LONDON—U.K. Prime Minister Theresa May’s Conservative Party largely held its ground in local elections, suggesting a continuing stalemate between her minority government and an opposition unable to capitalize on its travails.
After a difficult period for a government that is divided over Brexit and recently suffered a high-profile resignation over an immigration scandal, the Conservatives lost control of five councils and gained control of four in elections held in towns and cities across England.
But the main opposition Labour Party also lost control of two local authorities, as it gained two others, a performance not strong enough to suggest it would garner a parliamentary majority if a general election were called.The leaders of both parties hailed the elections as a success.
The election results cap a particularly difficult week for the Conservative Party. A senior cabinet minister resigned on Sunday over the government’s treatment of long-term residents in the U.K. from the Caribbean, a scandal that further tarnished the party’s reputation.
And a year into negotiations over the U.K.’s departure from the European Union, Mrs. May is struggling to reach a consensus even within her government over the shape of Britain’s future relationship with the bloc. While Mrs. May wants to create a customs union that would soften the economic impact of Brexit on businesses, others who voted to leave the EU oppose her plan.
“When a government is in so much trouble, the opposition should be much further ahead than they are,” said Tim Bale, politics professor at Queen Mary, University of London. He said the public still doesn’t trust Labour to run the country and the economy and there are doubts about the competence of left-wing leader Jeremy Corbyn.

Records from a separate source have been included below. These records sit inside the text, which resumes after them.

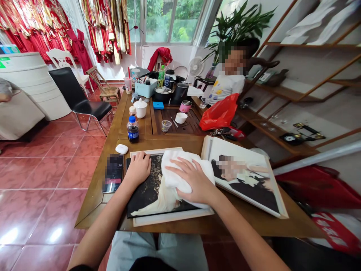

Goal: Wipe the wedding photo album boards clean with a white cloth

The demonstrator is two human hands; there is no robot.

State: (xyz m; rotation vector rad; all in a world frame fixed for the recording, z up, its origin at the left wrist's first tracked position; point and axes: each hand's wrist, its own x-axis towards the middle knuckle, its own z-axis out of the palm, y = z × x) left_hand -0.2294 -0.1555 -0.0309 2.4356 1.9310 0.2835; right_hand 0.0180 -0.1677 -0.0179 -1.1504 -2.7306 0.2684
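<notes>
A dark photo print (146, 195) with a pale dress in it lies on a white-edged box or frame (175, 217) at the table's near side. Flat on the print's upper left part rests my left hand (140, 165), with nothing in it. A folded white towel (170, 158) covers the print's upper right. My right hand (191, 178) presses on top of this towel, fingers spread over it. What lies beneath the towel is hidden.
To the right a second framed photo (248, 180) leans slightly tilted. At left are a phone (113, 173) and a white earbud case (122, 149). Beyond stand a blue-capped bottle (132, 130), a lidded white cup (140, 108) and a red bag (220, 113); a person (229, 84) sits behind.
</notes>
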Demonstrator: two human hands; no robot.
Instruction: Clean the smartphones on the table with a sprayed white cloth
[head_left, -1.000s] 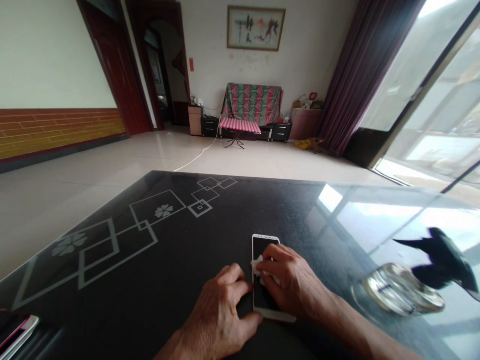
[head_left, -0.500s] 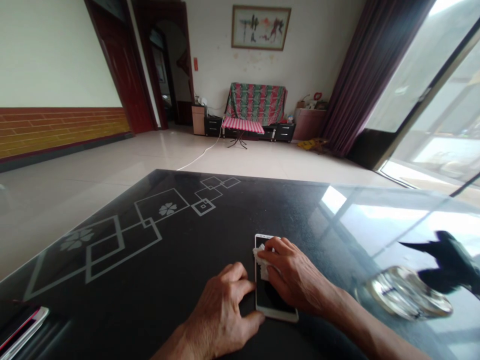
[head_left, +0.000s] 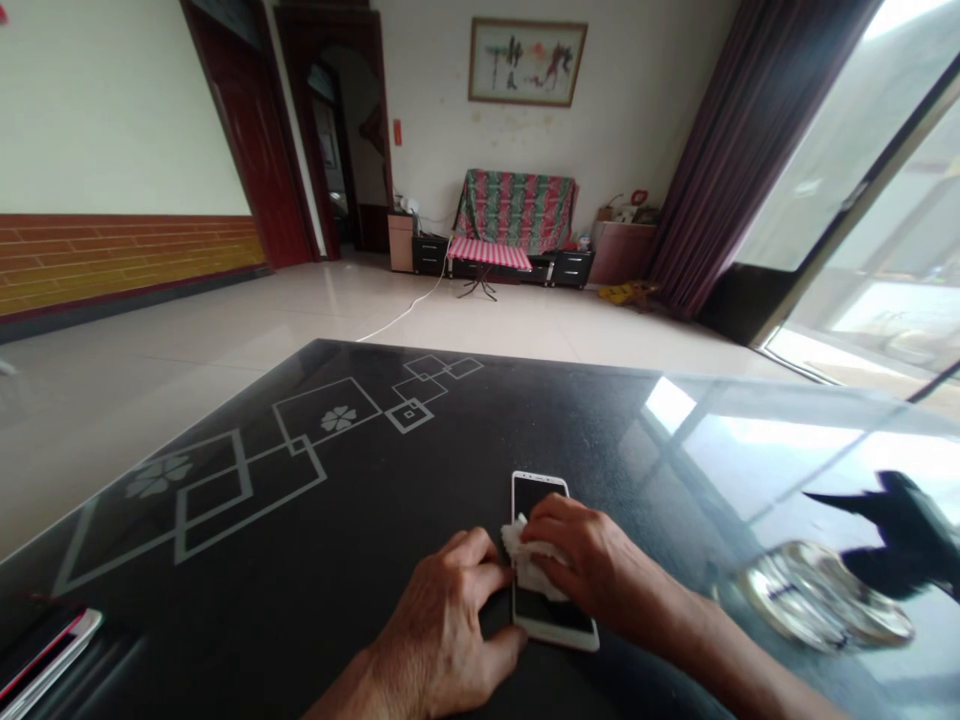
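Note:
A white-framed smartphone (head_left: 553, 632) lies face up on the glossy black table (head_left: 375, 520), its dark screen partly covered by my right hand. My right hand (head_left: 592, 555) is closed on a crumpled white tissue (head_left: 536, 572), pressed against the middle of the screen. At the phone's left side, my left hand (head_left: 454, 620) holds it steady with bent fingers against the edge and the thumb at the lower left corner.
A second phone or similar flat device (head_left: 52, 645) lies at the table's near left corner. To the right stand a clear glass dish (head_left: 817, 595) and a dark pointed object (head_left: 892, 530). Beyond the table are a small folding table (head_left: 489, 253) and a cloth-covered piece (head_left: 517, 205).
My right hand has slid the tissue down the screen towards me, uncovering more of the phone's top. My left hand stays at the phone's edge. The view has shifted slightly.

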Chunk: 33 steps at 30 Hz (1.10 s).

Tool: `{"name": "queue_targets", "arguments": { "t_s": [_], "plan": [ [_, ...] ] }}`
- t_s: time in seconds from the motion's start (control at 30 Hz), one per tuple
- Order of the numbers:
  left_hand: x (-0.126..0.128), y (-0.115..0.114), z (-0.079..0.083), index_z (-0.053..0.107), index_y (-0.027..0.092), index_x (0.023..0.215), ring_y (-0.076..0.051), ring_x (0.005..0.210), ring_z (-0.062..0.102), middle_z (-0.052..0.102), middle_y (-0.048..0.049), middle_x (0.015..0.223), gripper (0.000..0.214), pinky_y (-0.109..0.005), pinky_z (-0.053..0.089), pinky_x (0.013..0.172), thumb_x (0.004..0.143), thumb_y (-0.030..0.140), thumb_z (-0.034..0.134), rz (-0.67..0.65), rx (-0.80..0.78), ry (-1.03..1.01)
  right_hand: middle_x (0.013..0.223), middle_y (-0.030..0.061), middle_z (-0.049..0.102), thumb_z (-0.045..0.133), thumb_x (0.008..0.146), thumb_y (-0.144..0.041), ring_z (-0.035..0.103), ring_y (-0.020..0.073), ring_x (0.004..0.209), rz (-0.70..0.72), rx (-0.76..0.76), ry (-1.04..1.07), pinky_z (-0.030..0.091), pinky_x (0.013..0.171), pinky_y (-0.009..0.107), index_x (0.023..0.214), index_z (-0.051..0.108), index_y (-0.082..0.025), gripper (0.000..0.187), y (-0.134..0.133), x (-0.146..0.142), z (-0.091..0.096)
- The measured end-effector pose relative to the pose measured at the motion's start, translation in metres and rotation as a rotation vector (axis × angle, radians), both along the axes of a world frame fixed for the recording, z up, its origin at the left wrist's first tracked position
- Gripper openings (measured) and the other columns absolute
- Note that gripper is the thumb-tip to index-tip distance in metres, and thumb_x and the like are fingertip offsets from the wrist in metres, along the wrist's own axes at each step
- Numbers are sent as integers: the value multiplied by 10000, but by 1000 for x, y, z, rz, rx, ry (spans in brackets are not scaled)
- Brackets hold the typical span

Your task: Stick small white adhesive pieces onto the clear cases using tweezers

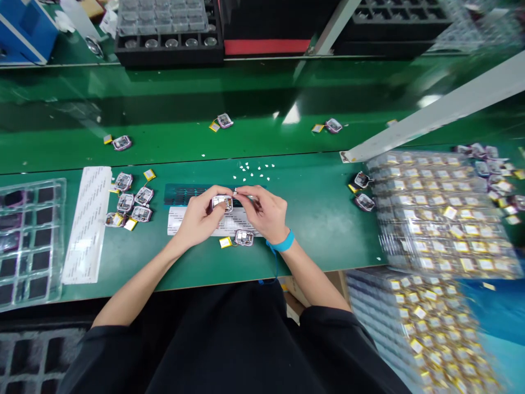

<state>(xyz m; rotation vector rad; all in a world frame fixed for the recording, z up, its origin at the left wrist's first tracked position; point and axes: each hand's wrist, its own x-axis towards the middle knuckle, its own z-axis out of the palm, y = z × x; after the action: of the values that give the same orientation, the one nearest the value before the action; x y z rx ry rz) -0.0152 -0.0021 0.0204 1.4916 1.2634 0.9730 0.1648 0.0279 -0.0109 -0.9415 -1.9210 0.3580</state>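
"Pinched between my left thumb and fingers is an open case; the left hand holds it over the far edge of the printed white strip."

"And your right hand?"

"Its thumb and forefinger come together at the case's right edge, above that same strip. Something tiny and white shows at the tips, but it is too small for me to tell whether I am gripping it. I wear a blue band on that wrist."

"What lies nearest the strip?"

"Just beyond it, a green slotted plate, partly behind my left hand. Past that plate, little white bits are scattered on the bench. On my side of the strip, at its near edge, sits a second case with a yellow-edged flat piece beside it."

"And off to the sides?"

"Left of the strip I have a cluster of open cases, then a long white sheet. Well to its right are two more cases, next to stacked clear trays."
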Motion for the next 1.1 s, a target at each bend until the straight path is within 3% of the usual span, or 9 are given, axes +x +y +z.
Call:
{"name": "queue_targets", "arguments": {
  "t_s": [0.17,0.33,0.43,0.53,0.63,0.77,0.9,1.1],
  "plan": [
    [2,0,3,644,195,1043,-91,333,435,454,114,445,223,-209,372,390,878,176,497,-1,-113,-148,929,7,791,529,1040,-198,722,109,732,-6,75,-187,568,635,217,1113,701,-225,189,-1,6,-8],
    [3,1,0,639,199,979,-88,358,473,491,97,466,191,-208,383,400,856,157,500,14,-96,-69,967,35,796,480,1021,-136,740,134,758,-29,132,-382,566,580,236,1176,690,-192,267,4,12,-11],
    [3,2,-3,600,210,1018,-93,354,478,507,100,474,209,-208,370,383,843,140,510,58,-138,-61,1140,91,777,424,1032,-111,762,171,921,-104,43,-370,607,641,266,1261,660,-164,333,10,14,-6],
    [4,1,-7,535,232,1040,-96,334,459,499,114,472,217,-210,371,370,851,128,515,92,-176,-98,1331,78,709,456,1046,-135,732,179,1110,9,36,-360,629,695,257,1337,629,-199,344,13,17,0],
    [5,1,-9,496,248,1021,-93,327,443,485,121,477,199,-215,381,375,867,123,510,84,-175,-122,1283,42,738,501,1031,-129,759,158,1024,94,116,-382,622,665,230,1262,682,-209,304,12,19,0],
    [5,0,-8,468,252,1016,-103,333,433,476,121,477,179,-227,379,378,877,144,500,70,-192,-121,1202,33,769,439,989,-34,769,147,921,126,128,-461,614,657,233,1238,705,-215,407,9,21,-5],
    [6,-2,-9,466,246,1031,-111,365,436,467,118,488,167,-240,363,416,889,164,498,69,-111,-7,1197,64,763,425,999,-46,752,170,1003,186,93,-497,610,693,237,1271,686,-191,404,6,20,-5],
    [6,-6,-11,448,234,997,-129,446,536,567,71,582,61,-252,348,456,960,261,489,60,100,226,1146,105,771,433,1033,-79,752,167,847,144,92,-654,563,605,244,1244,670,-146,325,-2,12,4]
  ]
}}
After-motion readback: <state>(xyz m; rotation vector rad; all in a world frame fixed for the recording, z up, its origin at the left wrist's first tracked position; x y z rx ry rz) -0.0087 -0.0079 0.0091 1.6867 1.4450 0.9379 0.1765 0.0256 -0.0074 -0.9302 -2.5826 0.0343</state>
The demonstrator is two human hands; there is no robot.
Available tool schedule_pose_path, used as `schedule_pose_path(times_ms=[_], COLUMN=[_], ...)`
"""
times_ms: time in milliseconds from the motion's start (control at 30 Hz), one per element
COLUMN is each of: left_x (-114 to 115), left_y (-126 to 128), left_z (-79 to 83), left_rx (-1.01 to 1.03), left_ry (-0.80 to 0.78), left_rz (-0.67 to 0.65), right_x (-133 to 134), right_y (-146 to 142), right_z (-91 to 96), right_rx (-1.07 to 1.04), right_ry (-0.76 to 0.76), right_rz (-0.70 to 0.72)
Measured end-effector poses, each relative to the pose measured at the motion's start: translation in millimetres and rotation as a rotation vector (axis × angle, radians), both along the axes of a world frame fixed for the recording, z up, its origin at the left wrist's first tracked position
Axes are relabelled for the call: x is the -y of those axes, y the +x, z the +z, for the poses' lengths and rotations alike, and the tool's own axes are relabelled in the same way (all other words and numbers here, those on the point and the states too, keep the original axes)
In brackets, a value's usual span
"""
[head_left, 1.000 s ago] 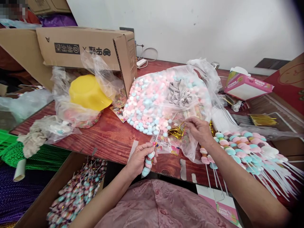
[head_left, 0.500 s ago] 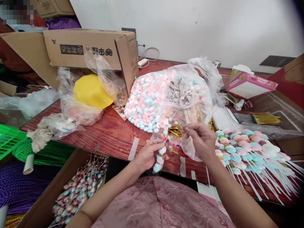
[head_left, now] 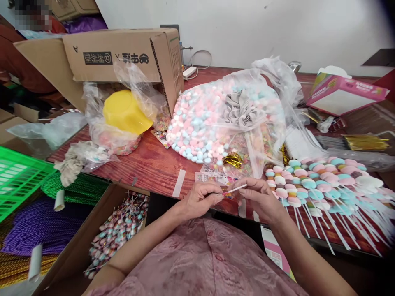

Labour, which revamped itself in the 1990s by reaching out to metropolitan voters, has struggled to retain its traditional working-class voters in postindustrial areas that were once the bedrock of its support. Many voters in these areas supported Brexit and haven’t felt the benefits of Britain’s economic recovery.
With most of the results in Friday, Mrs. May lost council seats in areas including Plymouth in southern England and Trafford in Manchester, but held on to Westminster and Wandsworth, London strongholds that Labour had targeted.
The Conservatives won control of Barnet in north London, a council with a significant Jewish population. Labour has faced long-simmering accusations that it hasn’t adequately addressed anti-Semitism within the party, including harassment of Jewish lawmakers by members of the hard left. The party was once a natural place for the Jewish community in the U.K., but some longtime supporters have said they wouldn’t vote for a party that they consider to be hostile to the Jewish community.
The Conservatives also made gains in pro-Brexit areas including Peterborough and Basildon, where the anti-EU UK Independence Party previously had strong support. Support for UKIP, formerly led by Brexit campaigner Nigel Farage, melted down across the country, with the party having struggled to find a clear direction since the U.K. voted to leave the EU.
The centrist Liberal Democrats, which support staying in the EU, took control of the west London borough of Richmond from the Conservatives and made gains elsewhere, winning support from voters discontented with Mrs. May’s Brexit plans.